POLUIÇÃO LUMINOSA – O exercício de imaginar mundos possíveis em que o natural e o artificial se encontram acaba por atravessar uma série de questões socioambientais e culturais. Entre os temas que perpassam o trabalho de Maurício, é possível citar a relação da sociedade de consumo com a morte, a interação entre seres humanos e demais espécies e o conflito entre floresta, campo e cidade.
O pesquisador entende que a tecnologia em si não é algo ruim, mas seu uso inadequado e excessivo pode causar danos à natureza. E que o mesmo princípio vale para a presença humana, que pode ser benéfica ao meio ambiente. “Se utilizadas adequadamente, não vejo problema em integrar tecnologias eletrônicas e digitais à natureza. As relações humanas com a natureza também não precisam se basear no extrativismo, que esgota recursos de um lugar. Em um sistema sintrópico, por exemplo, os seres humanos podem ajudar a produzir água e nutrientes ao estimular a interação de diferentes espécies”, pontua Chades.
No filme Juca, gravado no local com os vizinhos, o problema da poluição luminosa aparece quando o grupo precisa pedalar cada vez mais longe para conseguir ver as estrelas. “No Urubu, isso passou a acontecer depois da instalação dos postes de luz”, lembra. “Pode parecer trivial frente a outros tipos de poluição que causam impactos mais evidentes, mas pesquisas recentes mostram que os efeitos do fim da noite são devastadores”, garante. “Nesse sentido, a relevância do meu trabalho está em introduzir um tema pouco debatido e criar consciência sobre ele por meio da experiência estética.”
Chades chama atenção para o fato de que o excesso de luz artificial pode privar o ser humano de uma experiência de vida saudável em que a escuridão é necessária do ponto de vista não só biológico, mas mitológico. O excesso de luz artificial pode alterar a temperatura do ambiente e o comportamento de espécies, o que pode afetar o clima e desequilibrar ecossistemas. Porém, para além disso, o excesso de luz pode nos afastar de algo essencialmente humano que é a capacidade de perceber a vida como parte de algo maior, de se imaginar parte de um universo infinito.
A astrônoma Tânia Dominici, do Laboratório Nacional de Astrofísica, reforça que o excesso de luz atrapalha a vida dos animais que se guiam pelo brilho das estrelas. Caso dos pássaros na fase migratória e de filhotes de tartarugas que, ao sair dos ovos, se guiam à noite pela luz das estrelas refletidas no mar. Em relação à saúde humana, se ficarmos expostos à iluminação artificial ao longo da noite, nosso corpo produz menos melatonina e já acordamos cansados. Na astronomia, a poluição luminosa atrapalha a visibilidade dos corpos celestes.

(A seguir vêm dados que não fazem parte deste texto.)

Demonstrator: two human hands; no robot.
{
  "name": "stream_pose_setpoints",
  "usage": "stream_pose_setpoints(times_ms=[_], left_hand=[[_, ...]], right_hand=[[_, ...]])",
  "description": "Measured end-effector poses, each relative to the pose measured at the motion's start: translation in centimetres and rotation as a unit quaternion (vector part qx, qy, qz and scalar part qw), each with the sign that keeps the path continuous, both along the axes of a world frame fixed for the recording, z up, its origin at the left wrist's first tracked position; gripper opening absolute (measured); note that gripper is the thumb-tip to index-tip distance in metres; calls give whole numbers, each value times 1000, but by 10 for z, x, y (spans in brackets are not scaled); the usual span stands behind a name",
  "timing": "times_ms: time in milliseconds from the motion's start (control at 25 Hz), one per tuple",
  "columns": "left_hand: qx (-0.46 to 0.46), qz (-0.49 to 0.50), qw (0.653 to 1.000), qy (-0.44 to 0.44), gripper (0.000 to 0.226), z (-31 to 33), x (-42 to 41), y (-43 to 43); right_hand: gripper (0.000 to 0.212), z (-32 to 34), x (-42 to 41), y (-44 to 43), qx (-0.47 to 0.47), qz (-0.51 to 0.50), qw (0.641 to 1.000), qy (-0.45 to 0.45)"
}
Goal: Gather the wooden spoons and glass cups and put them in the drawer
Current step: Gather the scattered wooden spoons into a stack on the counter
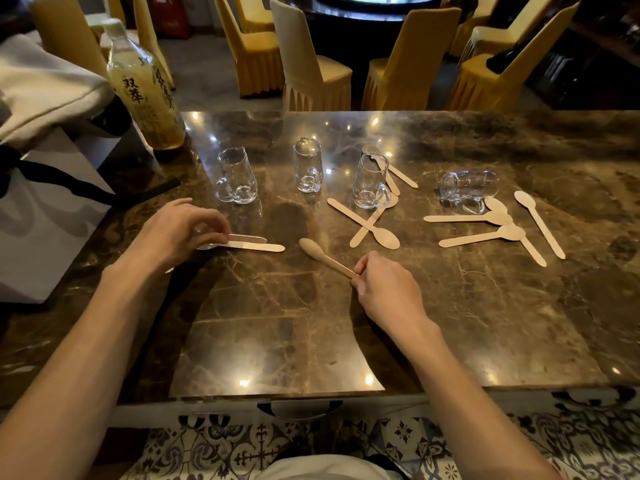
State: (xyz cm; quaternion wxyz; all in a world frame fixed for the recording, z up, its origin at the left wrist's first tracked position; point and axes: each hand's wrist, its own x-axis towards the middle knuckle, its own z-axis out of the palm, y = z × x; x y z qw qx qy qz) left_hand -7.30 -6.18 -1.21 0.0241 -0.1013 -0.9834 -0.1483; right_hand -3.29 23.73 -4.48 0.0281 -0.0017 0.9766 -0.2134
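Wooden spoons, loose on the desk [450, 306]: eight can be counted apart from those in the hands. A crossed pair [372, 225] is laid in front of the third cup; two more [398, 176] are partly hidden behind that cup; four [498, 225] are grouped at the right, three overlapping and one lying just beside them.

Wooden spoons, held: two [254, 243] are pinched by the left hand [176, 230], their handles pointing right and resting low on the desk. One [323, 257] is gripped at the handle end by the right hand [386, 289], bowl turned to the left.

Glass cups: four, set in a row across the far half of the desk. Three [308, 169] are stood upright; the fourth [467, 188] is laid on its side at the right, near the group of four spoons.

Drawer: a dark handle [299, 408] is seen under the near desk edge, shut.

Other items: one bottle [145, 91] and one grey bag [52, 202] are placed at the far left.
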Motion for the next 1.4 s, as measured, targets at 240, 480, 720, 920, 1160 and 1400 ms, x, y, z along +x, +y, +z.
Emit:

“Da mesma maneira que outras formas de intoxicação, a poluição luminosa amortece os sentidos. O fim da noite sinaliza um ensimesmamento. Não estamos vendo mais claro, estamos vendo mais perto. Os postes colocados para iluminar nossas estradas, por exemplo, podem nos impedir de ver muito mais longe e então nos separar de nossa presença cósmica”, observa o artista, de forma crítica.